Written by Hannah Prevett, Emilie Sandy on Wednesday, 02 July 2014. Posted in Interviews

In 2014, Anytime Fitness was awarded the top spot in Entrepreneur magazine’s Franchise 500, trumping long-established brands such as McDonald’s and Subway. But founder and CEO Chuck Runyon says longevity is the true test of a stellar business

Anytime Fitness co-founder Chuck Runyon is going the distance

It’s quite some statement to get a tattoo. To have the name of a loved one, an adored pop star or a cherished football team permanently emblazoned on one’s skin would, for many, be a step too far. But not, it seems, for Anytime Fitness members and franchisees. Nearly 2,000 people around the world now have the gym franchise’s purple running man logo permanently inked on various body parts. 

For many of its members and franchise owners, Anytime Fitness isn’t just a health club franchise. The company has changed their lives, helped them get fit or lose weight, explains Chuck Runyon, Anytime Fitness co-founder and CEO. “The reasons they do it are so deep and profound. Businesses can’t be so transaction-based. For us, it’s all about engagement; engaging with employees and engaging with members.”
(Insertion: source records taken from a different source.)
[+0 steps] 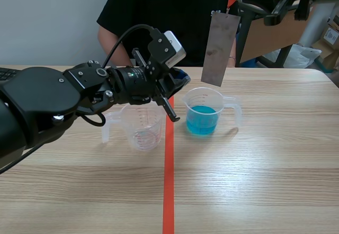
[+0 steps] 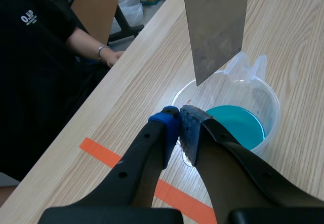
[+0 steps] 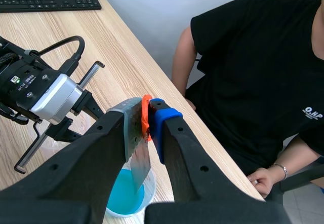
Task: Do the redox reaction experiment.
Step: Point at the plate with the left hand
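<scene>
Wood-grain counter [image 1: 254, 181], orange tape line [image 1: 168, 181] running from near edge to far edge; a person [image 1: 175, 11] in black sits at the far edge

Progress, my reading: about midway. Metal plate [image 1: 218, 48] is up off the counter and hanging over the beaker of blue solution [image 1: 202, 112]. Its lower edge sits just above the rim and looks dry in the left wrist view, so I judge the dip not yet done. Left to do: lower the plate into the solution, let it react, lift it out

Right hand [image 3: 144, 117]: clamped on the plate's upper end, with an orange tab pinched between the pads too. The plate hangs slightly tilted, straight down from this hand, with the blue liquid directly beneath

Left hand [image 2: 178, 125]: closed, pads together, nothing between them. It hovers just beside the beaker's rim on the tape-line side. I cannot tell whether it touches the rim

Beaker stands upright toward the counter's far edge, just on the right arm's side of the tape line. An empty clear measuring cup [image 1: 143, 125] stands across the line from it, under the left arm
</scene>
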Robot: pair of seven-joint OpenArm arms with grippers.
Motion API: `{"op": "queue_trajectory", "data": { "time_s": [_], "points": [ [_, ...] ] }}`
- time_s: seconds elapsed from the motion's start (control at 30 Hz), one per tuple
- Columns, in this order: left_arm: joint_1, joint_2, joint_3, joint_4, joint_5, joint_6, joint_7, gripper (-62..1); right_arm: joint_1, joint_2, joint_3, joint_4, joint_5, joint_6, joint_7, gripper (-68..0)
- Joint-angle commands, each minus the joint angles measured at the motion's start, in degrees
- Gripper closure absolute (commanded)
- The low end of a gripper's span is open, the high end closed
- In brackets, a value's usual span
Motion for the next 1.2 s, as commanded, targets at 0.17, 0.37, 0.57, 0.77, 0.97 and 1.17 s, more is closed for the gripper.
{"op": "queue_trajectory", "data": {
  "time_s": [0.17, 0.37, 0.57, 0.77, 0.97, 1.17],
  "points": [
    [-1.1, 0.7, -0.5, 1.2, -0.8, 0.1, -0.8, -4.0, 1.6, 0.1, 0.2, 0.4, 0.5, -0.2, 1.1, -1.5],
    [-1.1, 0.6, -0.5, 1.2, -0.8, 0.1, -0.8, -4.0, 1.6, 0.1, 0.2, 0.4, 0.5, -0.2, 1.0, -1.5],
    [-1.1, -1.7, -0.5, 2.0, -7.1, -1.0, -0.9, -4.0, 1.6, 0.1, 0.2, 0.4, 0.9, -0.2, 1.0, -1.5],
    [1.9, -10.1, -0.5, 8.3, -10.1, -0.9, -2.8, -4.0, 1.6, 0.1, 0.2, 0.4, 0.9, -0.2, 1.0, -1.6],
    [9.5, -23.8, -0.9, 19.0, -14.8, 0.3, -2.5, -4.0, 1.6, 0.1, 0.2, 0.4, 0.9, -0.2, 1.0, -1.6],
    [20.6, -36.9, -7.4, 24.9, -22.1, 1.9, -1.0, -4.0, 1.6, 0.1, 0.2, 0.4, 0.8, -0.2, 0.9, -1.6]
  ]
}}
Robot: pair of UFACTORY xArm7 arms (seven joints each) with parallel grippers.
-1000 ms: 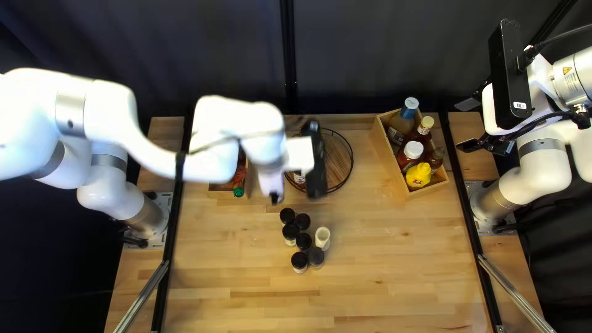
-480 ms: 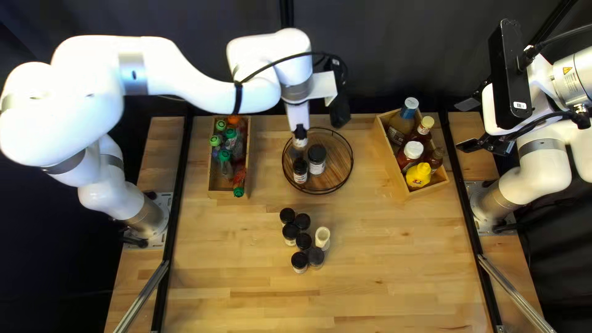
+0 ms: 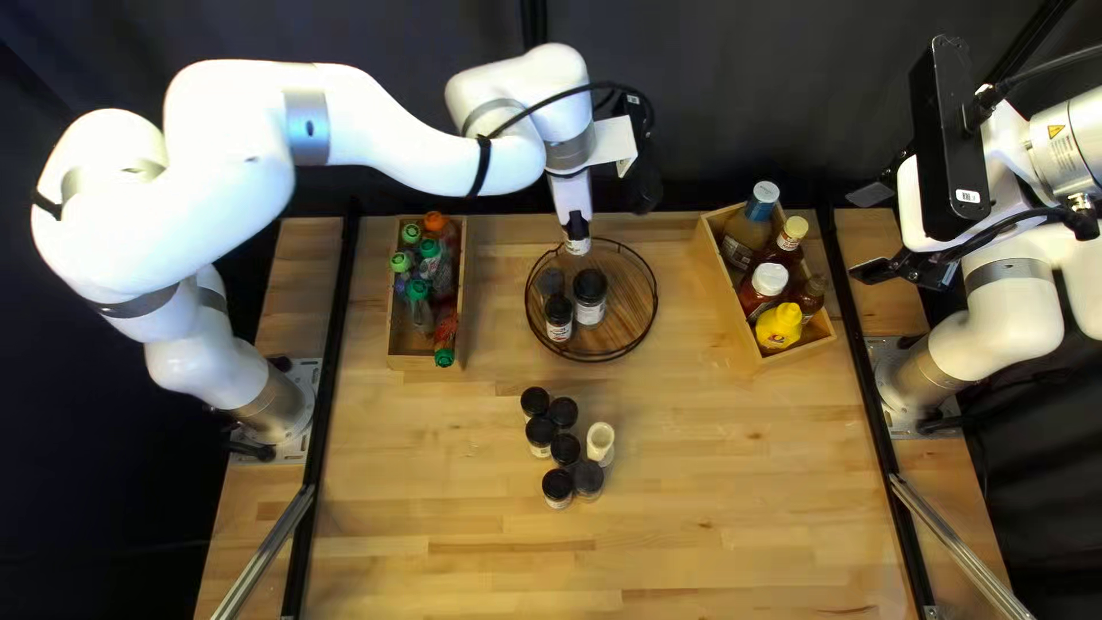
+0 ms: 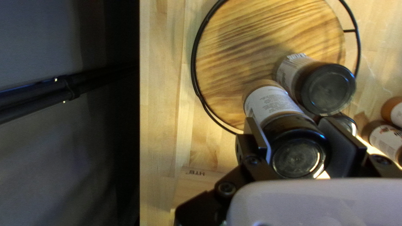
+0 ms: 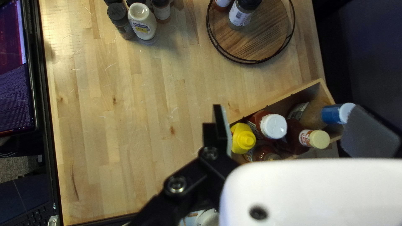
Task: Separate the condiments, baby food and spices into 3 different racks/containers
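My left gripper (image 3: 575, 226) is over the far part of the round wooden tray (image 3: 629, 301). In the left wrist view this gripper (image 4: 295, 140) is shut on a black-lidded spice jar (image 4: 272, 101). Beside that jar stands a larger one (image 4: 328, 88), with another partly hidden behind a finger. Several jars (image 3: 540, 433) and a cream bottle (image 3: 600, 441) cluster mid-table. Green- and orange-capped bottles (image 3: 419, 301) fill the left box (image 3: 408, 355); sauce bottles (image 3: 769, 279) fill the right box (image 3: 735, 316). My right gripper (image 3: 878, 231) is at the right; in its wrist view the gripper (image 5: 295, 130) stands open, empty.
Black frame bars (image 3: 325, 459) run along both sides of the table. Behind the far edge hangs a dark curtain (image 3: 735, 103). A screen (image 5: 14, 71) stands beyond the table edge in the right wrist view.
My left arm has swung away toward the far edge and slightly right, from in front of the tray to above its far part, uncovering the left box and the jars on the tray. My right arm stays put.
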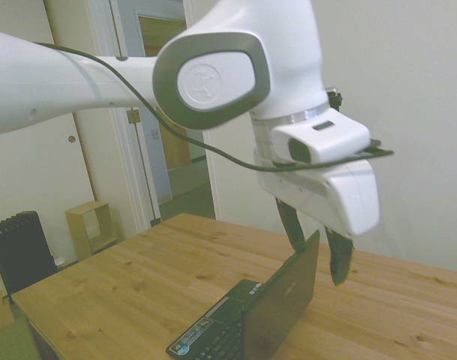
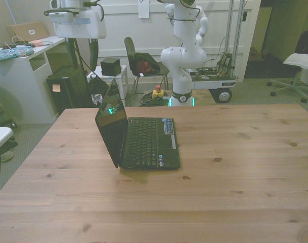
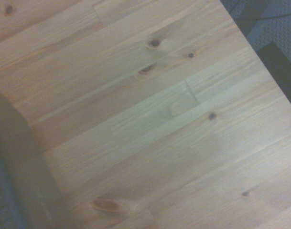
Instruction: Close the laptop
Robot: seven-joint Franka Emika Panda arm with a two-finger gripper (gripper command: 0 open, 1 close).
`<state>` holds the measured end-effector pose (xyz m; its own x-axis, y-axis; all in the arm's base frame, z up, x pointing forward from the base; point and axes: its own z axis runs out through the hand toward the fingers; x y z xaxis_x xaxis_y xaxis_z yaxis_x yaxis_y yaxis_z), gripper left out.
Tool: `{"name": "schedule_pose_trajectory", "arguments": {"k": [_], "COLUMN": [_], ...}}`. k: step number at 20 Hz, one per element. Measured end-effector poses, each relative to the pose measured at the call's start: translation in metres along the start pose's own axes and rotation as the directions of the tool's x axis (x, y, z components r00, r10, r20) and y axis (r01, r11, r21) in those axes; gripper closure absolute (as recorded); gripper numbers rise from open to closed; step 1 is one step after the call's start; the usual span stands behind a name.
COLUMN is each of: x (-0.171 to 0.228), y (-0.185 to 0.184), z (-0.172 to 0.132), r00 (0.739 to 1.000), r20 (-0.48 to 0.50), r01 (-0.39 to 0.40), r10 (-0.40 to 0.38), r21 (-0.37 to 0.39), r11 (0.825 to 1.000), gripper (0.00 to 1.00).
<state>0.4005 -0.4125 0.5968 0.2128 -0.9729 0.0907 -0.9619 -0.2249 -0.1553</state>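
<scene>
The white Franka arm's gripper [image 1: 317,244] hangs with its two dark fingers [image 1: 339,259] spread apart and nothing between them, poised just above the top edge of the black laptop [image 1: 254,311] lid. In the front view the gripper [image 2: 81,50] sits at about 10 o'clock from the laptop [image 2: 138,135], behind the raised lid and clear of it.

The laptop stands open on the wooden table [image 2: 234,172], left of centre in the front view, lid nearly upright, keyboard facing the front view's right. Small colourful stickers show on the palm rest, and a green light glows on the screen.

The wrist view shows blurred bare table planks [image 3: 150,114] with a dark edge of the laptop [image 3: 14,181] in one corner.

Beyond the table, a white desk [image 2: 27,66] holds loose items too small to identify.
</scene>
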Motion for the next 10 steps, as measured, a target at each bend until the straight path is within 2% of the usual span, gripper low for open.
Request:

Somewhat inevitably, the Minnesota-born entrepreneur also has a running man tattoo – on the back of his arm. “You have to lead by example,” smiles Runyon.

Of course, 2,000 people is a drop in the ocean in the context of a gym company that now spans 20 countries, has 2,500 outlets and more than two million members. But with the bright, charming and utterly convincing Runyon at the helm, it’s not difficult to imagine more Anytime Fitness disciples following suit (it helps that they get reimbursed for the cost of the tattoo). 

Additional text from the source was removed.